By this point, it’s become pretty easy to identify the ArcGIS dashboard. They’ve all got the same user-interface iconography and Avenir typeface. But while the building blocks are the same, each dashboard is assembled in a different way. The interface is modular, depending on what you want to show. The Johns Hopkins one shows death tallies and heat maps, while UVA’s is a timeline that lets the user move backward and forward and watch the virus move around over the course of a few months. Sometimes the death count is in menacing red font, sometimes the color scheme is more measured. Some charts are bar graphs, some are pie charts, some are line graphs—on a few occasions, the charts are broken (e.g., a pie chart depicting a 92:8 ratio that splits 50-50).

This happens more often than not when viewing the mobile versions of these dashboards, a design constraint that poses additional challenges on top of designing for a broad audience. Balancing that load, and importing and organizing data, is a task that each dashboard handles a bit differently. Some pull data and recalculate on regular intervals, while others might grab new data each time someone reloads the page, sort of like how Facebook’s News Feed reranks itself each time a user loads it up. On some dashboards, the line graphs have each data point or segment labeled, but the graph is so small that the labels bleed together, forcing the user to mouse over each pinpoint dot on the graph to find precise info. On mobile, where there is no mouse, this maneuver might be impossible.

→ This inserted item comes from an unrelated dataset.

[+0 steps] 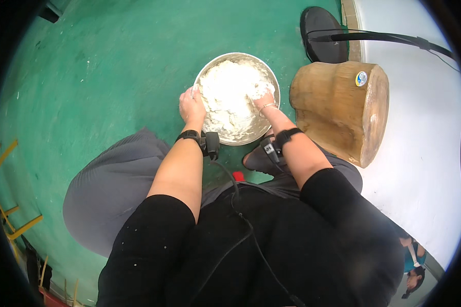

In addition to the mobile dilemma, Esri has had to consider balancing computing resources. “We certainly saw extremely large spikes in our online SaaS platform usage, and we did some reallocation of cloud resources to quickly handle this demand,” Lanclos said. Part of that involved helping clients take advantage of edge caching (computing that happens closer to the client side of a network, rather than the server side, like when Google Maps saves maps on your device to save bandwidth and work faster). The situation has been a learning experience for Esri. “We’ve seen an increase in traffic on our websites and a huge spike in requests to our disaster response program,” Lanclos added.

“You don’t want to overload any dashboard with too much information,” Lanclos said. “To reduce the complexity of the dashboard is really critical.” He specifically praised the work of San Bernardino County, Calif. That need for simplicity is even more apparent on smaller screens. These sorts of dashboards usually live on giant monitors; now they’re being pinged from mobile devices. According to Lanclos, 60 percent of Covid dashboard traffic has come from mobile, where responsive web design is often easier said than done. The dashboards were meant for “environments and operation centers with big screens, and everybody’s coming together to make a big decision, and monitoring and planning,” Lanclos said. Now anyone can throw the dashboard up on screen and leave it running all day, keeping tabs on the situation with the latest statistics, as if they work in a socially distanced, slow-motion version of a disaster response center for the Federal Emergency Management Agency, or the fictional Counter-Terrorist Unit from 24.

The coronavirus dashboards are all the products of good intentions, making public-health data readily available in detail, statistics presented at not just the state or county level, but down to your ZIP code, too. They make it easy to know if things are improving or degrading, based on whether numbers go up or down. Their initial inaccessibility and learning curve makes a layperson feel like a sleuth, and that they’re helping, even if the only way to help is stay home. The challenge is to make sure users have as much information as possible without getting overwhelmed immediately. A good dashboard is helpful at a glance, but also lets users take a deep dive into the minutiae, if they want to. But a good user remembers not to get lost in a well of depressing statistics.